C’était vivre, cela. Au centre de la table se dressait, sur une corbeille de Dresde, une pyramide de raisins et de pêches couronnée d’un ananas. Jusqu’à ce jour, Isabel n’avait vu d’ananas que dans le fameux portrait d’Édith Dombey. Il y avait des fleurs sur la table et un léger parfum de fleur d’oranger et d’abricotier embaumait l’atmosphère. Il y avait des verres de cristal étincelants, si frêles en apparence qu’il semblait qu’un souffle les briserait ; des verres en forme de coupe, très-plats et pareils aux pétales du nénuphar, des verres légèrement verdâtres, et çà et là, des reflets prismatiques jouant au soleil. Mme Gilbert n’eut que de vagues notions sur la nature des mets qui lui furent servis à ce merveilleux banquet. Quelqu’un jeta un morceau de glace dans la coupe et la remplit ensuite d’un vin ambré et mousseux qui avait un parfum vague de pêches mûres et que quelqu’un désigna sous le nom de Moselle. Lansdell mit sur son assiette un composé d’une blancheur de crème qui était ou qui n’était pas du poulet, puis un domestique lui présenta un édifice de pâtisserie aérienne, plein d’un mélange mystérieux au milieu duquel il y avait de petits fragments noirâtres. Elle prit une cuillerée du mélange pour faire comme tout le monde ; mais les petits morceaux noirâtres lui inspirèrent quelques doutes, et elle pensa que ce devait être une erreur du chef. Enfin, on lui apporta une glace, une vraie glace, — absolument comme si le Prieuré de Mordred avait été une officine de pâtissier, — une glace violette en forme de poire, qu’elle mangea avec le bout d’une petite cuiller de vermeil ; puis on coupa l’ananas et elle en eut une tranche qui la désappointa quelque peu, attendu que ce fruit ne tenait pas les promesses de son apparence.
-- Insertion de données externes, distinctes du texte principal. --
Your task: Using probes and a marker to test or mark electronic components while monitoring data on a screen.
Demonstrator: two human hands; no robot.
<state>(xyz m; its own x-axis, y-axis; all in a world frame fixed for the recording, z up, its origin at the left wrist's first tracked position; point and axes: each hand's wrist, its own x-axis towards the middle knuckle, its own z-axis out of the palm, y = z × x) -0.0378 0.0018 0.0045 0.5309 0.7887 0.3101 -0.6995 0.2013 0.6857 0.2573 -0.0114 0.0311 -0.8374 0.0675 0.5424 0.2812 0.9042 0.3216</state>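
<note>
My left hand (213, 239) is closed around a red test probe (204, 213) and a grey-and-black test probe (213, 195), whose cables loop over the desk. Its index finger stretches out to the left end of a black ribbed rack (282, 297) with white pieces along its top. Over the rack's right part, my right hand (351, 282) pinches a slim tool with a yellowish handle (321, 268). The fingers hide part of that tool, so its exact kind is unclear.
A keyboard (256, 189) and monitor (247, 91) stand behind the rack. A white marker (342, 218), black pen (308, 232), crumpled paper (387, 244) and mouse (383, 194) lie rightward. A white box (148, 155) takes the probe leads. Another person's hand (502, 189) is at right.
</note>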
Mais tous les plats de ce banquet étaient « de cette matière dont sont faits les rêves. » Les groseilles, que les serviteurs de Titania servirent à Bottom, devaient avoir la même saveur. Pour Isabel, le moindre mets avait un arrière-goût du pays des songes. N’était-il pas à ses côtés, lui adressant la parole de temps en temps ? Les sujets qu’il traitait étaient assez vulgaires, il est vrai, et il parlait à chacun autant qu’à elle-même. Il parlait projets du Cabinet et chasse à Ruysdale, livres et peinture avec Gwendoline et Raymond ; et questions locales avec George. Isabel se disait qu’il paraissait connaître toutes choses au monde. Elle-même n’avait que peu de choses à dire : admirer était tout son art. Quant aux orphelines, ces jeunes personnes, assises côte à côte, échangeaient des signes expressifs chaque fois que le couteau du sacrifice était plongé dans un nouveau plat, et causaient de loin en loin, d’un ton discret et ravi. Rien ne leur échappa, depuis les pâtisseries et les entremets jusqu’à la salade de homard, et au salmis à la reine.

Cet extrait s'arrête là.